In 2015, the Josiah Macy Jr. Foundation convened the conference, “Enhancing Health Professions Education through Technology.’’ The conference attendees identified several key areas at the intersection of education, clinical care, and emerging technologies. These focus areas included: supporting lifelong learning across the continuum from undergraduate levels through clinical practice as part of an interprofessional team; improving support for faculty development in the selection and effective use of educational technologies; accelerating the move to competency and milestone-based education; bridging the gap between educational and clinical missions; using local and national health data to inform curriculum content and learning experiences; and finally, sharing effective educational innovation strategies across all schools and levels. In the intervening two years, much has changed in health professions education and in the world of technology.
Supporting the Undergraduate-Graduate Educational Continuum
There have been great strides made to better quantify the development of health professions learners as they progress through training. The AAMC has released the Physician Competency Reference Set and Core Entrustable Professional Activities. In parallel, the ACGME core competencies have evolved into complex program-specific Milestones. These new frameworks provide common vocabularies to describe our learner’s growth and mastery. By implementing them, medical schools and residency training programs are electronically capturing the measurement of skills that were previously only anecdotally observed.
Collecting all of these data is a tremendous effort. Given how new these initiatives are, the rewards are largely unrealized. One critical need is a better connection between the undergraduate medical efforts from the AAMC, the milestones from the ACGME, and those of all the other health professions. Schools want to make sense of this mountain of digital data and track competency development across the entire education continuum, not limited to the silos each framework covers. In addition, the learners themselves generally do not access the data collected about them, much less use the data to self-direct their learning. There is a great opportunity for schools to partner in the development of new knowledge support systems that help us continuously improve our educational programs and empower our learners to maximize their success.

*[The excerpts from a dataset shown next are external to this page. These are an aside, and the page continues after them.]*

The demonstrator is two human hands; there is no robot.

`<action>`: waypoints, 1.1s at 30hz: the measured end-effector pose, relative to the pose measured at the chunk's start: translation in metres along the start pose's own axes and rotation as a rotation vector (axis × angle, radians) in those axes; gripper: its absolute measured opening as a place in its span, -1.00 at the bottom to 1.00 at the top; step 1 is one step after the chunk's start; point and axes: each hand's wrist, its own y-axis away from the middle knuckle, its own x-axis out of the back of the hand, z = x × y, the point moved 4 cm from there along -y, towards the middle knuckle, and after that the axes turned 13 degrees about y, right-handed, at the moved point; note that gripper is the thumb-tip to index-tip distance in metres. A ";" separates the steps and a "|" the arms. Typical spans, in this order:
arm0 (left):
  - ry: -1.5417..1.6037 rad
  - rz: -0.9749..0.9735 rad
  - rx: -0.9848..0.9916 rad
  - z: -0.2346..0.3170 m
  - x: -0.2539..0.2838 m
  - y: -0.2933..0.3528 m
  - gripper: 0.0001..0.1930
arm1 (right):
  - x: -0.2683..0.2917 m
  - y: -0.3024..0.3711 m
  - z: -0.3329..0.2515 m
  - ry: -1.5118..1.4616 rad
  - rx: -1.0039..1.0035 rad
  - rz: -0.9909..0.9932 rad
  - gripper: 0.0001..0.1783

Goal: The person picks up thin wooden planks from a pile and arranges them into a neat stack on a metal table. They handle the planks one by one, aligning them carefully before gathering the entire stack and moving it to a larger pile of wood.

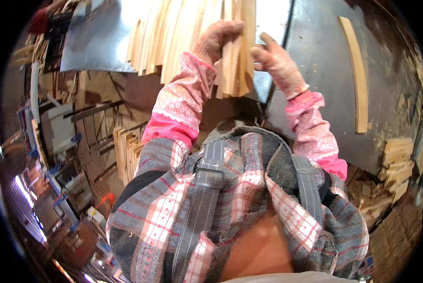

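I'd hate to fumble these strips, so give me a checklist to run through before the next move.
1. Left hand on the strips: ok, over the stack's right part.
2. Right hand gripping: not ok, thumb and finger are apart beside the stack's right edge.
3. Near ends of the strips flush: not ok, they are staggered.
4. Far ends of the strips flush: cannot tell, the picture cuts them off.
5. Loose strip clear of both hands: ok, it lies apart to the right.
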 end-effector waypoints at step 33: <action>-1.060 0.112 0.100 -0.090 -0.079 -0.029 -0.32 | 0.098 0.089 0.064 -0.420 -0.114 0.276 -0.56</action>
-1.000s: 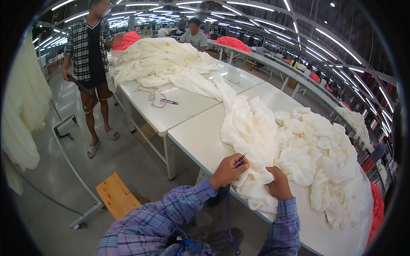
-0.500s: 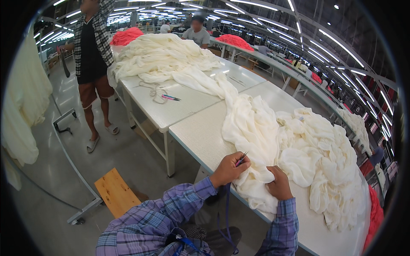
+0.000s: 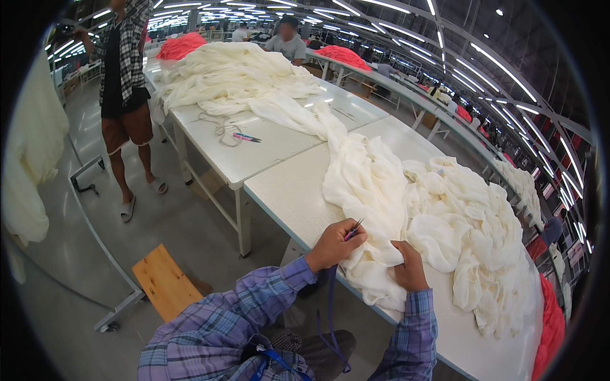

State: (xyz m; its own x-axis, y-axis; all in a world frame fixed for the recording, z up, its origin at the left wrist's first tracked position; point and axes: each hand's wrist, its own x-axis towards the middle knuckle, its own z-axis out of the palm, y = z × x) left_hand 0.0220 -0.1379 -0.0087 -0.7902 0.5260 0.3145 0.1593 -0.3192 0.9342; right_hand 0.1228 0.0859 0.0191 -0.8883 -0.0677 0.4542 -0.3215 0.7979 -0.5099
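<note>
My left hand (image 3: 334, 245) is closed around small thread snips (image 3: 353, 230) with a pink handle, their dark pointed tips sticking up past my fingers. Just to its right, my right hand (image 3: 410, 267) pinches a fold of cream fabric (image 3: 367, 184) between thumb and fingers. This thin, gathered cloth lies on the white table at its near edge and trails away to a larger heap (image 3: 238, 73) at the far end. The left hand sits against the cloth's near left side. A dark purple strap (image 3: 330, 311) hangs below my left wrist.
A second cream pile (image 3: 470, 235) lies to the right. Pink-handled snips (image 3: 246, 137) and a loose cord (image 3: 222, 127) rest on the farther table (image 3: 279, 152). Left are a wooden bench (image 3: 166, 282), a wheeled rack (image 3: 105, 244) and a standing person (image 3: 124, 95). Red cloth (image 3: 549, 324) hangs at the right.
The whole scene has shifted slightly left and up in the view. Both hands keep their holds on the snips and the cloth. The standing person's arm at the left has risen.
</note>
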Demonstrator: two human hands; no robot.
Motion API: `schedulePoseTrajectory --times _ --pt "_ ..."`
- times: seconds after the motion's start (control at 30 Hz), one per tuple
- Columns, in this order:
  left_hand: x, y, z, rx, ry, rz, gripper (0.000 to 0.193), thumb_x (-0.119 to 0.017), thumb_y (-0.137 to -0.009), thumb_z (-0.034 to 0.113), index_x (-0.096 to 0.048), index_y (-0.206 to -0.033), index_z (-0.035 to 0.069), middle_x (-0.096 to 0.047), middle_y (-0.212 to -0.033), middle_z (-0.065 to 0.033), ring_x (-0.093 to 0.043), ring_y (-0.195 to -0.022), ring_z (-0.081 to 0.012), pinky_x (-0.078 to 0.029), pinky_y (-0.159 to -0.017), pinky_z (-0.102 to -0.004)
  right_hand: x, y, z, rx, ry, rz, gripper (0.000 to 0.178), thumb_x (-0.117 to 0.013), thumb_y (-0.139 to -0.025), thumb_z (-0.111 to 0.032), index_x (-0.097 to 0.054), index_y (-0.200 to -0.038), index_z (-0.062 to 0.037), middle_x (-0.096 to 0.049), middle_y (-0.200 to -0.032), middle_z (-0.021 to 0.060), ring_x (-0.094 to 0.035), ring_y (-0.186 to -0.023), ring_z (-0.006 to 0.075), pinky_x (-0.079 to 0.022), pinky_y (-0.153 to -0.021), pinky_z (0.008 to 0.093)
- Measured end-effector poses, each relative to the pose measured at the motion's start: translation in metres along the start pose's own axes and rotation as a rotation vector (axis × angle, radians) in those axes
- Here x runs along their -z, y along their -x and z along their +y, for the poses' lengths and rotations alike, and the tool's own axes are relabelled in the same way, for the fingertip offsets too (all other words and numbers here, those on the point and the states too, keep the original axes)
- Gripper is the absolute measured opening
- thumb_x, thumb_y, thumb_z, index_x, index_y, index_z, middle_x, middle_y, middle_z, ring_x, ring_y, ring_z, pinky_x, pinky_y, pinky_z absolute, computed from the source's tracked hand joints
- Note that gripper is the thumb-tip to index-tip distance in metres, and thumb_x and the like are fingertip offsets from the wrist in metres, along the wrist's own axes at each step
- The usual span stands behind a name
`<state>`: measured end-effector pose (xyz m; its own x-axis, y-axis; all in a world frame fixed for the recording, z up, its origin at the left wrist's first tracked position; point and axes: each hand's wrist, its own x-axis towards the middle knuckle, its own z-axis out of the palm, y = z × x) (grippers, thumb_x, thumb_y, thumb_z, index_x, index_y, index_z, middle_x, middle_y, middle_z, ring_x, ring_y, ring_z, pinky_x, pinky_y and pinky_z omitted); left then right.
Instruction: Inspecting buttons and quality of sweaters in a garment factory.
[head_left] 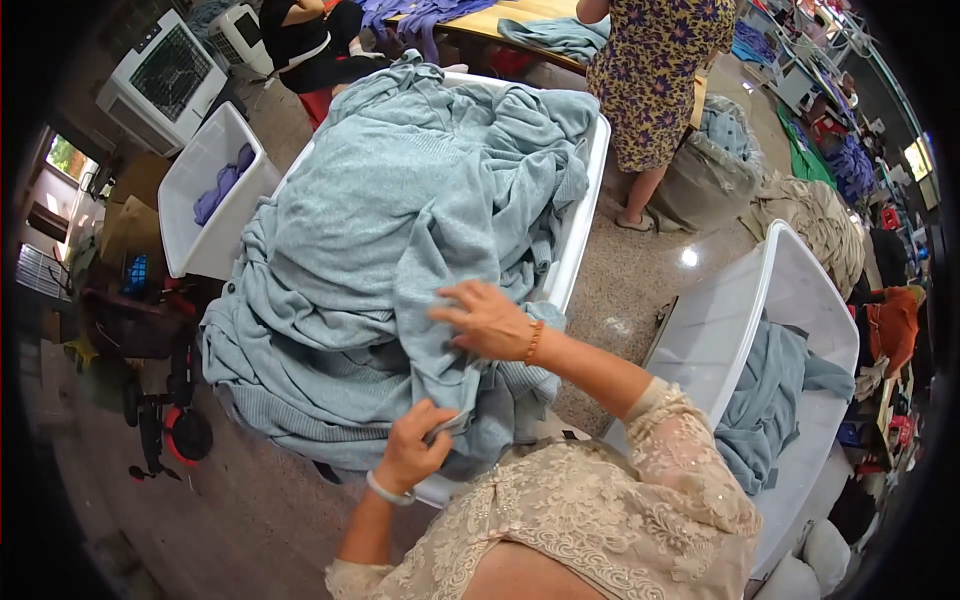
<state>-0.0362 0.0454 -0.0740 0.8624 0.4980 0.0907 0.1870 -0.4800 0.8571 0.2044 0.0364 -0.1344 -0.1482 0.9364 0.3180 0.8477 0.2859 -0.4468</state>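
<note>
On speckled floor (622,260), at a white tub (582,236) heaped with pale blue knitwear (360,190): pinching the near end of a sleeve (432,265) with the left hand (414,445); holding the right hand (490,322) loosely spread at its middle, farther along its long axis, away from the body.

Air cooler (168,82) (white, boxy)

Pale blue-green knit garments (350,200) lie crumpled in a heap, overhanging a white bin (579,225).
</note>
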Motion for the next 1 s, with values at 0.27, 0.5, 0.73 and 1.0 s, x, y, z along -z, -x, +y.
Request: schedulePoseTrajectory --times 0.27,0.5,0.73,1.0 --pt "0.033 0.056 0.02 0.269 0.099 0.568 0.021 -0.052 -0.075 -0.008 -0.063 -0.09 -0.002 -0.061 -0.081 -0.0064 -0.057 -0.077 -0.0142 -0.045 -0.072 -0.0252 -0.004 0.007 -0.069 0.371 -0.587 0.032 0.04 -0.068 -0.082 -0.039 -0.062 -0.11 -0.0108 -0.059 -0.095 0.0054 -0.055 -0.101 0.023 -0.035 -0.097 0.043" --pt "0.036 0.025 0.05 0.119 -0.054 0.486 0.019 -0.061 -0.079 -0.005 -0.061 -0.097 -0.002 -0.061 -0.088 -0.0066 -0.056 -0.079 -0.013 -0.045 -0.074 -0.0235 0.031 -0.031 -0.052 0.193 -0.022 0.535 0.026 -0.062 -0.07 -0.012 -0.058 -0.096 -0.0125 -0.048 -0.079 0.0043 -0.053 -0.078 0.0239 -0.04 -0.081 0.0397" --pt "0.05 0.014 0.075 0.148 -0.474 0.451 0.025 -0.069 -0.074 -0.002 -0.062 -0.098 0.0 -0.055 -0.077 -0.0065 -0.049 -0.063 -0.0146 -0.039 -0.057 -0.0277 0.127 -0.053 0.076 -0.239 0.349 0.846 0.021 -0.059 -0.073 -0.003 -0.065 -0.091 -0.0127 -0.062 -0.09 0.0084 -0.06 -0.086 0.0266 -0.043 -0.072 0.0375" --pt "0.047 0.034 0.033 0.308 -0.052 0.666 0.014 -0.061 -0.091 0.013 -0.059 -0.088 -0.001 -0.052 -0.073 0.0031 -0.042 -0.067 -0.0062 -0.038 -0.061 -0.0236 0.188 -0.028 0.15 -0.641 0.438 0.575 0.021 -0.064 -0.079 -0.021 -0.066 -0.099 -0.016 -0.065 -0.097 0.0083 -0.063 -0.092 0.0287 -0.051 -0.077 0.0388"
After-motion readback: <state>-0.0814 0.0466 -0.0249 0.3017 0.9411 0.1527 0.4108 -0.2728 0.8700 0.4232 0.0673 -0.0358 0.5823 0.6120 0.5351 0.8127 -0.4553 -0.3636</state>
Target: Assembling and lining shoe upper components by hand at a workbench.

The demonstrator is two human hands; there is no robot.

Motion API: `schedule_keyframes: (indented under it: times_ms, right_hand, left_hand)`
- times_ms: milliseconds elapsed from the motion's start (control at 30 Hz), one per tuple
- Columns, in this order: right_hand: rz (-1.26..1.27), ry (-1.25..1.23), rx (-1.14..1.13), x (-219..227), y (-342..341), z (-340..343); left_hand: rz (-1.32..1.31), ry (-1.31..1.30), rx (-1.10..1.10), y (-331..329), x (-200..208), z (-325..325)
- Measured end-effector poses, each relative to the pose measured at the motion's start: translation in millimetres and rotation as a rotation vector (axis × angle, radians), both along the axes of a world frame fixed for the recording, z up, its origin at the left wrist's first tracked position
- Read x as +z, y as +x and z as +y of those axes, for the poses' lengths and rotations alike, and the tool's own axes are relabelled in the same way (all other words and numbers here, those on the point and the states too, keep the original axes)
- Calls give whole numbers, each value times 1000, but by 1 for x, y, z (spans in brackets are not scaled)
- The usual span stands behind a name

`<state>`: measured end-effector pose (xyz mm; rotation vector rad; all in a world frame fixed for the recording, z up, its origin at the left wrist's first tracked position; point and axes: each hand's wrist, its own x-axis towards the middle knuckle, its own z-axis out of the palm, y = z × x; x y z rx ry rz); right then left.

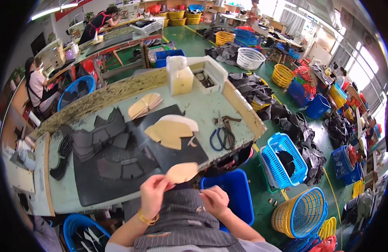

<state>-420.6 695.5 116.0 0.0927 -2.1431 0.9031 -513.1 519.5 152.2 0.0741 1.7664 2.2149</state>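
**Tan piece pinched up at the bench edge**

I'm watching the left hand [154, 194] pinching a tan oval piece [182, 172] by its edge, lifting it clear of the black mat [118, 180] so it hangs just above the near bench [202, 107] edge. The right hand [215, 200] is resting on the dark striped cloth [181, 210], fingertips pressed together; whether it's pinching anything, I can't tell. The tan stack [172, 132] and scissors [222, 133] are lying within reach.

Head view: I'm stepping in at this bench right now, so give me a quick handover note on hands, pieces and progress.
Left hand: pinches a tan oval piece at the bench edge.
Right hand: low over the lap, its grip too small to tell.
On the table: a tan stack on the black mat, a second fan of tan pieces, dark pieces left, scissors right.
Done: cannot tell. Left: both tan stacks lie unhandled.
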Motion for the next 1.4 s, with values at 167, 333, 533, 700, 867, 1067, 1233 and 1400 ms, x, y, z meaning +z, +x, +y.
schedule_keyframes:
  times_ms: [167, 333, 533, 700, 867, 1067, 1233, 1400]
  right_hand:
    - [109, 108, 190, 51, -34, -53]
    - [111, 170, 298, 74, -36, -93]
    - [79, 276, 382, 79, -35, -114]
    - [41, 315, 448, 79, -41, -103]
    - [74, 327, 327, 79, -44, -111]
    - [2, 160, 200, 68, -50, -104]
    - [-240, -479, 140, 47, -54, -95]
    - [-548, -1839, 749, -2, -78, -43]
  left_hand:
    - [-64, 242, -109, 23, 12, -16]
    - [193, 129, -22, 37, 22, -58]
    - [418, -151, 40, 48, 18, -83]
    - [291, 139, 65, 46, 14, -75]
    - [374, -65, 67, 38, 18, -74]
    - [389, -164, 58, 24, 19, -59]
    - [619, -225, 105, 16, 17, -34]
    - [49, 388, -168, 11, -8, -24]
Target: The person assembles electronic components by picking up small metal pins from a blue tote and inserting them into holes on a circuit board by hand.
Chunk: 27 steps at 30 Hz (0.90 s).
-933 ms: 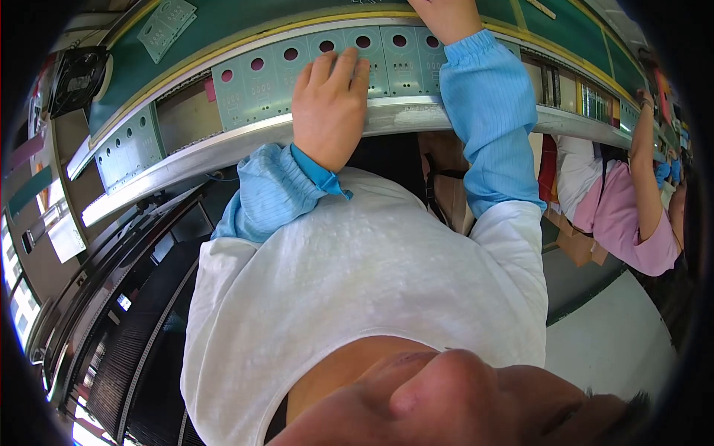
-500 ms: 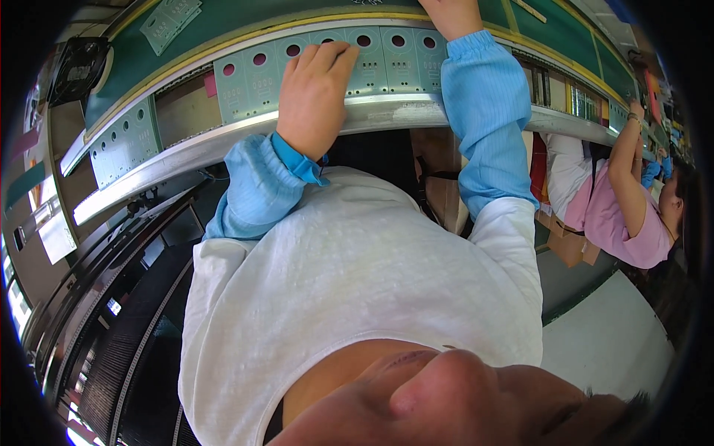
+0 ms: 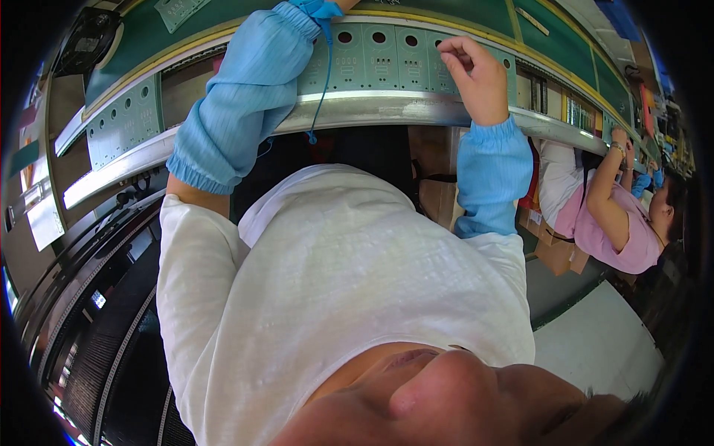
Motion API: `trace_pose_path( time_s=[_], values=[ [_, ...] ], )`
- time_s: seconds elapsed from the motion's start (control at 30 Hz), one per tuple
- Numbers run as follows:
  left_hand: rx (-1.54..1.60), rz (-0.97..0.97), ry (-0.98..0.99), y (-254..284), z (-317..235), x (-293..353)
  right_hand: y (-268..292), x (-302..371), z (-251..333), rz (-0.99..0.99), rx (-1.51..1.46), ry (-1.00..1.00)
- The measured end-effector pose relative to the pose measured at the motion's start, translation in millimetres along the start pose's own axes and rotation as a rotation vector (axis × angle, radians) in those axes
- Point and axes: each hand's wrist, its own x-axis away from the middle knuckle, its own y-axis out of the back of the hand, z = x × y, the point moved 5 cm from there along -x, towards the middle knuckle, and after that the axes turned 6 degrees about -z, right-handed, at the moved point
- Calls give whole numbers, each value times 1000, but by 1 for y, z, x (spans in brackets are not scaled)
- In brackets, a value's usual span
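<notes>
A long green circuit board panel (image 3: 351, 74), with a row of round holes along its far side, lies on the metal rail track ahead of me. My right hand (image 3: 482, 83) is over its right part. Thumb and forefinger are brought together in a pinch; whatever is between them, if anything, is too small to make out. At the top edge, only a bit of wrist of my left hand (image 3: 345, 4) shows past the blue sleeve, and its fingers are out of the picture. That sleeve (image 3: 256, 82) crosses above the track and hides the panel's left end.
Another green board (image 3: 125, 134) lies farther left on the track. A silver rail (image 3: 387, 111) runs along the near side. Beyond is a green work surface (image 3: 439, 11) with a loose board (image 3: 178, 11) and a black fan-like object (image 3: 85, 46). A co-worker in pink (image 3: 606, 215) works at right.
My left arm has reached forward from the panel past the top edge. The right hand has drawn back toward me, over the panel. The panel sits slightly farther right.
</notes>
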Motion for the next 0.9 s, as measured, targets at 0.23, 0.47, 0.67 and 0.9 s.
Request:
trace_pose_path(
  time_s=[0.23, 0.47, 0.67, 0.9],
  values=[
    [50, -32, -34, -12, 7, 3, 1, 28, 5, -134, 65, -22],
    [116, -102, -57, -5, 16, 6, -15, 31, 12, -283, 126, 98],
    [174, -83, 31, -2, 18, 3, -16, 33, 11, -296, 183, 113],
    [168, -128, -57, -4, 13, 4, -16, 34, 9, -318, 193, 85]
  ],
)
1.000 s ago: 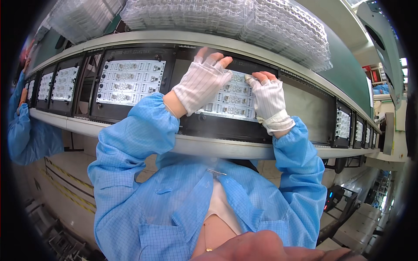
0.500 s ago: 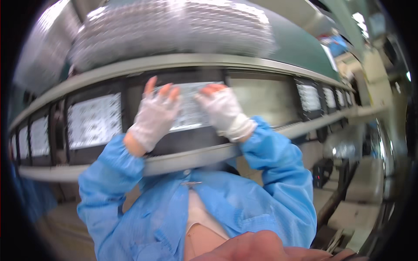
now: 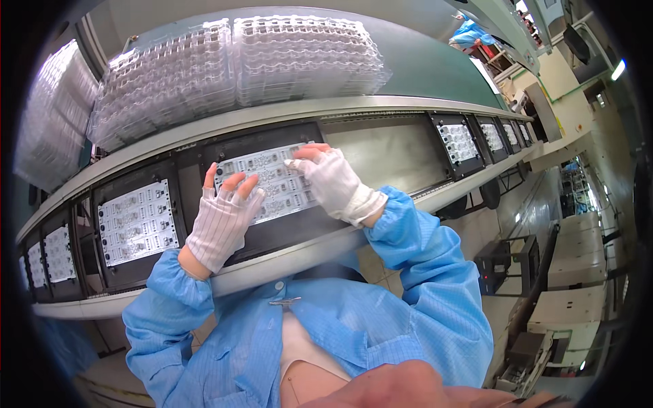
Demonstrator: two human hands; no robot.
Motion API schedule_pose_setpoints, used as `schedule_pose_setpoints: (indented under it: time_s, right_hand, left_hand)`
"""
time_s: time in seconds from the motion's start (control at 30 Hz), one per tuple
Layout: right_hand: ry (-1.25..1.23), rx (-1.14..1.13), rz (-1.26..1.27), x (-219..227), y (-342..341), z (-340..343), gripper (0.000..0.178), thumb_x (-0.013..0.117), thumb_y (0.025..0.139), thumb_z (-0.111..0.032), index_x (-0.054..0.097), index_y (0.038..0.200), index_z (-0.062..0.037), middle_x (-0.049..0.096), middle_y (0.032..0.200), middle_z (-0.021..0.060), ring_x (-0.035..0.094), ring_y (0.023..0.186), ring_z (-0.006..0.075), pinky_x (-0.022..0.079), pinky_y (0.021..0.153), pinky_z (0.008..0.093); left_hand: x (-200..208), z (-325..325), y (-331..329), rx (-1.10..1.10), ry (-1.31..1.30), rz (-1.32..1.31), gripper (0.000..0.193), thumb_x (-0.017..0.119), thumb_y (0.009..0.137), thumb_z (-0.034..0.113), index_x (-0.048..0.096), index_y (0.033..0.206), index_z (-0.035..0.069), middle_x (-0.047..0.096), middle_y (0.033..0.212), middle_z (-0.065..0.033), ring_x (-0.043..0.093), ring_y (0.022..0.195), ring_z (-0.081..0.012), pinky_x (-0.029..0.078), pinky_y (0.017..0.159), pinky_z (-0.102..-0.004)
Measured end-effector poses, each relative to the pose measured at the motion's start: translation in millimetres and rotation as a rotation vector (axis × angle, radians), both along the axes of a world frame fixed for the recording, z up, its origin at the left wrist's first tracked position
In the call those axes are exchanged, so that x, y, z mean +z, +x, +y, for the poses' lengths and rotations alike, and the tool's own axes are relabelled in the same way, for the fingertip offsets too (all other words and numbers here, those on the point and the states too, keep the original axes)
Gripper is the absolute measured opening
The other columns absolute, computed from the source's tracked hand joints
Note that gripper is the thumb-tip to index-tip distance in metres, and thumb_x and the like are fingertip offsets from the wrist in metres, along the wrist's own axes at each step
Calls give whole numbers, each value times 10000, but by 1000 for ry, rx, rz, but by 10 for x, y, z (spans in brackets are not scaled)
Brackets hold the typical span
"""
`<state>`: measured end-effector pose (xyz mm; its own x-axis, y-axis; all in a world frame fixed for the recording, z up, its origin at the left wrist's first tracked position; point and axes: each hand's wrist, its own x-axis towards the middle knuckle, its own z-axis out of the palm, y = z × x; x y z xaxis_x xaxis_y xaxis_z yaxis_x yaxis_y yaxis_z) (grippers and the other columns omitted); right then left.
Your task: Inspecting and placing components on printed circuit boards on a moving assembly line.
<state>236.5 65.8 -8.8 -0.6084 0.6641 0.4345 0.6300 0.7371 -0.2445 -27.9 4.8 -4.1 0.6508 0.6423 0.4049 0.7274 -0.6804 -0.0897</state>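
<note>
In front of me a white circuit board panel (image 3: 275, 180) with rows of small parts lies in a black carrier frame (image 3: 286, 234). My left hand (image 3: 221, 221), in a white glove with bare fingertips, is over the panel's left side, its fingers apart and bent toward the board. On the panel's upper right is my right hand (image 3: 337, 183), gloved likewise. Its fingers are curled together near the board's surface; whatever is between them, if anything, is too small or hidden to make out.
More carriers with white circuit board panels stand along the rail line, one to the left (image 3: 138, 223) and one to the right (image 3: 457, 143). Stacked clear plastic trays (image 3: 306, 58) sit on a green surface (image 3: 428, 75) behind the rail (image 3: 381, 102). Equipment (image 3: 507, 265) stands at right.
The view has shifted and sharpened. Both hands remain over the same panel; the left fingers are lower along its left side, and the right hand still works at its upper right.
</note>
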Motion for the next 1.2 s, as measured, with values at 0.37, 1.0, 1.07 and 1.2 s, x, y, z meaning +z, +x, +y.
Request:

Virtual and Augmented Reality
Virtual reality (VR) and augmented reality (AR) have seen dramatic advances since our original 2015 report. With widely-available commercial VR systems such as the Oculus Rift and HTC Vive, and newly released AR devices including the Microsoft Hololens, many schools are rethinking their curriculum to leverage the educational power of these emerging technologies. In healthcare, VR and AR devices have been used to treat patients and even plan complex surgeries. Many medical schools are looking to these technologies to solve the challenge of including visual topics such as radiology in anatomy courses. Case Western and Cleveland Clinic are building new education facilities that replace cadaver labs with holographic learning spaces. Other schools are using a blended approach using the cadaver for high-fidelity tactile gross anatomy instruction and VR technology for corresponding radiology studies and dynamic physiologic processes. There is no doubt that as these devices become less expensive and companies such as Apple, Google, and Facebook invest billions in them, they will become a part of the clinical and educational armamentarium in health. Their role in health professions education remains largely unknown and I am hopeful that these early pilots will better inform their success.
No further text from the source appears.